Orion-MSP: Scalable Tabular ICL

Updated 9 November 2025

Orion-MSP is a tabular in-context learning architecture that integrates multi-scale sparse attention and a Perceiver-style memory to overcome traditional computational bottlenecks.
Its hierarchical design and block-sparse attention reduce complexity from quadratic to near-linear scaling, enabling efficient processing of high-dimensional tables.
Empirical results on benchmarks like TALENT, OpenML-CC18, and TabZilla demonstrate competitive accuracy and robust performance across diverse datasets.

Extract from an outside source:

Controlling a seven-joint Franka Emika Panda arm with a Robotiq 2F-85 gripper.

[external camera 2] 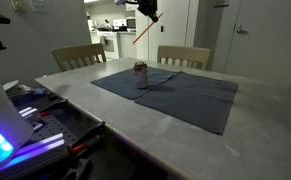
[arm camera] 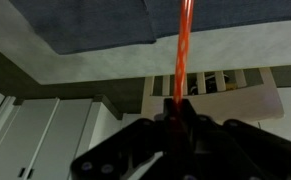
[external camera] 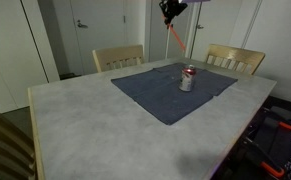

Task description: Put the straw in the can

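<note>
Gripper (arm camera: 175,108): clamped tight on straw (arm camera: 182,40)
Straw: pokes out toward 12 o'clock, wrist view
Can (external camera: 187,79): upright on blue cloth (external camera: 155,100), roughly 6 o'clock off straw tip, apart

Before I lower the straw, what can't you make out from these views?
- Can opening: the can is too small in both exterior views to show the hole in its top.
- Can: it lies outside the wrist view altogether.
- Straw tip: the straw runs off the wrist view's top edge.
- Claw: dark and blurred in the wrist view, and tiny at the top edge in both exterior views, so how it pinches the straw is unclear.
</note>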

Orion-MSP is a tabular in-context learning (ICL) architecture that addresses core representational and computational bottlenecks in table-native neural models. It integrates multi-scale sparse attention mechanisms and a Perceiver-style memory module to enable efficient, accurate, and scalable modeling of tabular data prompts. Orion-MSP processes a dataset composed of both training and test rows in a single forward pass, yielding competitive results without task-specific fine-tuning across a broad set of benchmarks.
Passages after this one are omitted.